▶ EXERCISE GOAL:
Pick every line out of the entries below that holds the string "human", and report them.

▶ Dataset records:
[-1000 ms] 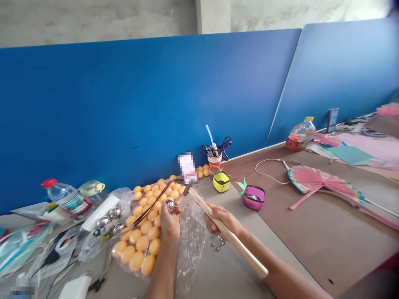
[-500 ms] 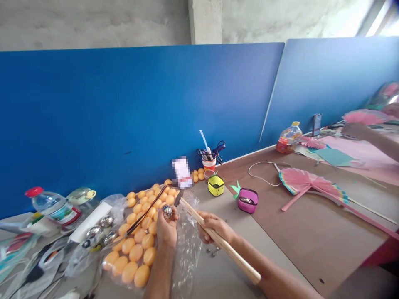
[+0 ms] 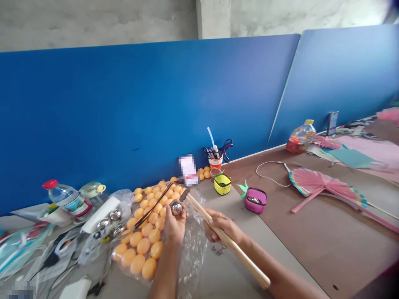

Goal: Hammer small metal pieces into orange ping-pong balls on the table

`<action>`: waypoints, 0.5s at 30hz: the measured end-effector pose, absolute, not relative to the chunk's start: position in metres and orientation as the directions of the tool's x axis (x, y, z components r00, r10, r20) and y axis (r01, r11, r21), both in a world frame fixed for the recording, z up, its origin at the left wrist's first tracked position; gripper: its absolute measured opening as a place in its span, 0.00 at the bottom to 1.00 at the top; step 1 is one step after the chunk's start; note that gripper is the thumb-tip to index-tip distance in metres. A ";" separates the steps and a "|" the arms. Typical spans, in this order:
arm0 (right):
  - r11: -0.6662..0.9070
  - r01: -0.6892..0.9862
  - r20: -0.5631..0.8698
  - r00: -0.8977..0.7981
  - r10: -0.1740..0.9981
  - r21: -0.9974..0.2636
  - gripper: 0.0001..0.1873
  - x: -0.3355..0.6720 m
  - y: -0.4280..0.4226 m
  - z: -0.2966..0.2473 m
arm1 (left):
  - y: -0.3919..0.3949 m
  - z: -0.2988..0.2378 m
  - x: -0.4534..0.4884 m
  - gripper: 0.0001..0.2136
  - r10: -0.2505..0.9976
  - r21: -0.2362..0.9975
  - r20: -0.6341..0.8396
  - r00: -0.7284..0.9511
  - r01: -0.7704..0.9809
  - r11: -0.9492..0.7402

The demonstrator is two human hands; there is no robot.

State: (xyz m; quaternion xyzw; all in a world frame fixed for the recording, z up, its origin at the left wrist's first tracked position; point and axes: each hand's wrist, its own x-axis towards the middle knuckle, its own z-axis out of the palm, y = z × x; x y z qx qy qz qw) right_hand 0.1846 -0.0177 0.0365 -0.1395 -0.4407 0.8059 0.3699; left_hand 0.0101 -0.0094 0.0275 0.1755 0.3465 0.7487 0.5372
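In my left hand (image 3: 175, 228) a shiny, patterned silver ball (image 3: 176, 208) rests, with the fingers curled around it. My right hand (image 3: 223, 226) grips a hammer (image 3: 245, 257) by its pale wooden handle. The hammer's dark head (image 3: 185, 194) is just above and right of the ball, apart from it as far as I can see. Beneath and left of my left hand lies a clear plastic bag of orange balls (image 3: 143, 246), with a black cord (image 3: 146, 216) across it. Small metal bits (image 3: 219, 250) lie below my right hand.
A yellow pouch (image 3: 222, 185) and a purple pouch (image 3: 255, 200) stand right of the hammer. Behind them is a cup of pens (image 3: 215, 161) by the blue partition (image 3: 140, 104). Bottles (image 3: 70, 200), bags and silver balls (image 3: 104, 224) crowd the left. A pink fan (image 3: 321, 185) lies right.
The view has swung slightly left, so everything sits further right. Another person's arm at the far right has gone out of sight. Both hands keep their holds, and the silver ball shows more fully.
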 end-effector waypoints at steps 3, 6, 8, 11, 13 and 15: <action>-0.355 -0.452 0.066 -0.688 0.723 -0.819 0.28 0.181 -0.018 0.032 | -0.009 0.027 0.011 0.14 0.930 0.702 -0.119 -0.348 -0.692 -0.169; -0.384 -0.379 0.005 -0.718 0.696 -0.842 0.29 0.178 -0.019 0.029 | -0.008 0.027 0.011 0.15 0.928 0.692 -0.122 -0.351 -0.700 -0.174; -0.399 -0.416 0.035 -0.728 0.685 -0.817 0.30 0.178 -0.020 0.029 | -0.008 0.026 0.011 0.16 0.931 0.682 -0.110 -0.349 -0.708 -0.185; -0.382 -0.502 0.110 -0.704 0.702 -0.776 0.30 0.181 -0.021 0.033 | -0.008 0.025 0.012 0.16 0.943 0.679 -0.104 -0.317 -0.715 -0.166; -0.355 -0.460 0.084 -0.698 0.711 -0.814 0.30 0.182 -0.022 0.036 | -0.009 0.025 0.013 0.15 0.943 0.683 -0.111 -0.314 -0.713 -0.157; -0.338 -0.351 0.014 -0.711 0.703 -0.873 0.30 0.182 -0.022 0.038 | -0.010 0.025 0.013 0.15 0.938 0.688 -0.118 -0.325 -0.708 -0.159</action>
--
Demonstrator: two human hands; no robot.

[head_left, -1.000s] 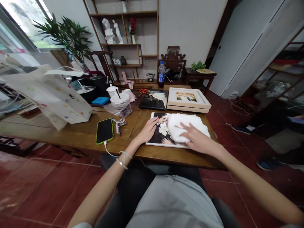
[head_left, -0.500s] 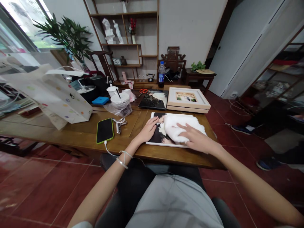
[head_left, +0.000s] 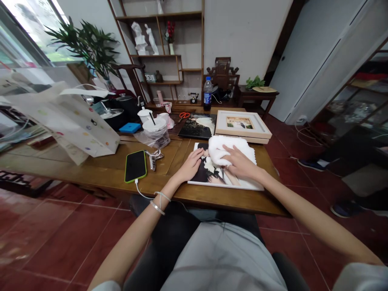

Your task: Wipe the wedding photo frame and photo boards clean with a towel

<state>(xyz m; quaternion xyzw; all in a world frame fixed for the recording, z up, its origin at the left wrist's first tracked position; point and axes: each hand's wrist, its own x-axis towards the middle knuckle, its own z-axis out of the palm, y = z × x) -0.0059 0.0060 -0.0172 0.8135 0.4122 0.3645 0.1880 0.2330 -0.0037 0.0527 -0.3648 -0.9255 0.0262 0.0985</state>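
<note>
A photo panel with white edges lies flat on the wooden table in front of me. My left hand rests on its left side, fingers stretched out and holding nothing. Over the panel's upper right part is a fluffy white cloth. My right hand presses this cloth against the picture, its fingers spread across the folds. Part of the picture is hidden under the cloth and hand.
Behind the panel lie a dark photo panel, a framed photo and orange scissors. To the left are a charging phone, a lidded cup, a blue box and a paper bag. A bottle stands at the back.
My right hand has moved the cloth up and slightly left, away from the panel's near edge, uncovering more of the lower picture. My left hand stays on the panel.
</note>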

▶ EXERCISE SOLUTION:
The demonstrator is two human hands; there is no robot.
Demonstrator: two human hands; no robot.

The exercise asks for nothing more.